As for the bozos who are in Congress and the Senate who shamelessly "grill" airbag and automobile companies for a few deaths on a product that malfunctioned (on a normalized % of product use vs. damage these are orders of magnitude lower than guns), show some balls and do the same "grilling" when it comes to guns which have repeatedly caused tragedies. If I see you one more time on some C-Span hearing preaching about safety and consequences, while you voted NO on meaningful gun legislation (background checks), will not be voting for you again. I have a large stock of photographs of sunsets, flowers, birds, kittens and cute puppies as well as a decent version of Photoshop! Can do a lot of "inspirational" messaging that will go against you. Thankfully I have a day job and a family to take care of. Don't turn me into an activist. You are not ready for it.

Then came the "eat dog"  sorry "eat cow" thought.  Received a petition to sign saying, "stop the chinese from eating dogs".

This is a topic close to my heart. No, not the dog eating. Love dogs, although I am allergic to them. Here is the thing. When I was a kid and growing up in India, most of the households had a cow in the backyard. We would go feed them hay or balls of cooked rice. Everytime there was a prayer for our dead ancestors, my brother and me would be tasked with feeding the cow with the honorary food. We would pet the cows, see them smile. We bonded with them. We were taught that the cow was to be treated like your mother. After all, you drank its milk! 

When in elementary school, my mom or grandma would send me to the local milkman  with vessels to get milk  Think his name was Jai Ganesh at the corner of St. Mary's road and Devanathan Street in Mandaveli. He along with his team, would milk the cows in front of us and give us milk. Not sure if they are still around, now that they have door delivery of packet milk. Where was I going with this?

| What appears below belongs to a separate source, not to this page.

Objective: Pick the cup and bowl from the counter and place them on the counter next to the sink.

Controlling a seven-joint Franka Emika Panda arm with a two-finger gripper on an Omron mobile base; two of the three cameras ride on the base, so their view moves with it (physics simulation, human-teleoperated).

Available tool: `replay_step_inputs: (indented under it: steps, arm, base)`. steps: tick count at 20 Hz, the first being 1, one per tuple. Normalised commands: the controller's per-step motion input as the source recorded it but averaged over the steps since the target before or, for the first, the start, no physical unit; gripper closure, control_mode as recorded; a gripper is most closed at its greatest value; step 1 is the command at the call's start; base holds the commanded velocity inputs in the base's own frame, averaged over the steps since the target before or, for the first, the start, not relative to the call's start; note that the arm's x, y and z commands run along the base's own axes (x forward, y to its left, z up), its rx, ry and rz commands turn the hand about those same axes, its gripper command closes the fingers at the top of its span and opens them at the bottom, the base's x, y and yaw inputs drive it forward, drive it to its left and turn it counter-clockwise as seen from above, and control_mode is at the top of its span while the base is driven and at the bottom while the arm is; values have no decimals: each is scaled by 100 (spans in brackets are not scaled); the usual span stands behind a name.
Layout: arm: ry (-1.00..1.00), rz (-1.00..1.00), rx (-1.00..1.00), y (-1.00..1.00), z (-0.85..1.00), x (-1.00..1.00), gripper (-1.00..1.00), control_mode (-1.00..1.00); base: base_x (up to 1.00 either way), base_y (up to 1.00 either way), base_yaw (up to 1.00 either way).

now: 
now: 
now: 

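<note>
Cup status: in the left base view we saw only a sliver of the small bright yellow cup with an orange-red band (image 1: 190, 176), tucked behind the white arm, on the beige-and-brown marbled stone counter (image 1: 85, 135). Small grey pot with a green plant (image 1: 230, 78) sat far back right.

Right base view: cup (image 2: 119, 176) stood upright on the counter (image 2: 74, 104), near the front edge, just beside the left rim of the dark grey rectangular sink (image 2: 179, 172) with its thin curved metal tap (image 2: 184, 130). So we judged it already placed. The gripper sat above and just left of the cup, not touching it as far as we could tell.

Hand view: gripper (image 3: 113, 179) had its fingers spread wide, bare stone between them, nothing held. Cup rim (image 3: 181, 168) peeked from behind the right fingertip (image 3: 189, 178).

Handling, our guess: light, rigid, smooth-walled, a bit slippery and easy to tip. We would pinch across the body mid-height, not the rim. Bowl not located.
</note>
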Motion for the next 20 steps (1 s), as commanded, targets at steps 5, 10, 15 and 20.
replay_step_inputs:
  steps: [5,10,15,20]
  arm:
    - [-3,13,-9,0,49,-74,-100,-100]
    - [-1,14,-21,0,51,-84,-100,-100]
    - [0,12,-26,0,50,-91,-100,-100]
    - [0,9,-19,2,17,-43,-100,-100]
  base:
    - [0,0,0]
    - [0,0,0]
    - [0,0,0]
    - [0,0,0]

When I came to the US more than two decades ago, it was shocking to see so much meat in peoples plates. It was difficult to digest the scale of animal slaughter that was going on in this country. Kind of got used to it, what with the fact that you never see a live cow or chicken on a day to day basis. 

The hypocracy of asking the Chinese to stop eating dogs really got to me. One mans dog is another mans cow. Have said this before many times. If folks in the US can treat cows (or chickens or pigs) in the most inhumane way, and eat them with total apathy, why cannot another race of people treat dogs the same way? The dogs don't mean anything to them. So when they see a dog, they think "delicious" much the same way a picture of a cow might bring thoughts of "juicy and delicious steaks" to folks in the US. 

It is bad if you are a cow and are born in the States. It is bad if you are a dog and are born in China. If you are a cow and want refugee status, go to India. If you are a dog and want refugee status, go to US. I know my friends in the animal kingdom cannot speak for themselves, but that is where we have to step in. If you want to be fair, stop eating animals. If you cannot give up your "medium rare steaks", stop preaching to others on what they can and cannot eat.

Over the last twenty plus years, do you know how many times a friend or co-worker has joked "you get sick a lot and are puny.. a steak or two is what you need". They don't even realize how much it might offend someone. For the record, I became immune to this in two years. Even tasted meat for three years on and off during grad school days and found it to be "meh". There was nothing delicious and the meat did not make the food tastier.  Nothing to beat my mothers potato curry roast, my grandma's Vaththa Kozhambu or munna's Malai Kofta. As for the "protein", I definitely did not need that much protein. Have been vegetarian for the last 16 years and I am not missing anything.

We are all the product of our experiences and upbringing. So I am definitely not suggesting the world go vegetarian.

Just remember, one man's dog is another man's cow!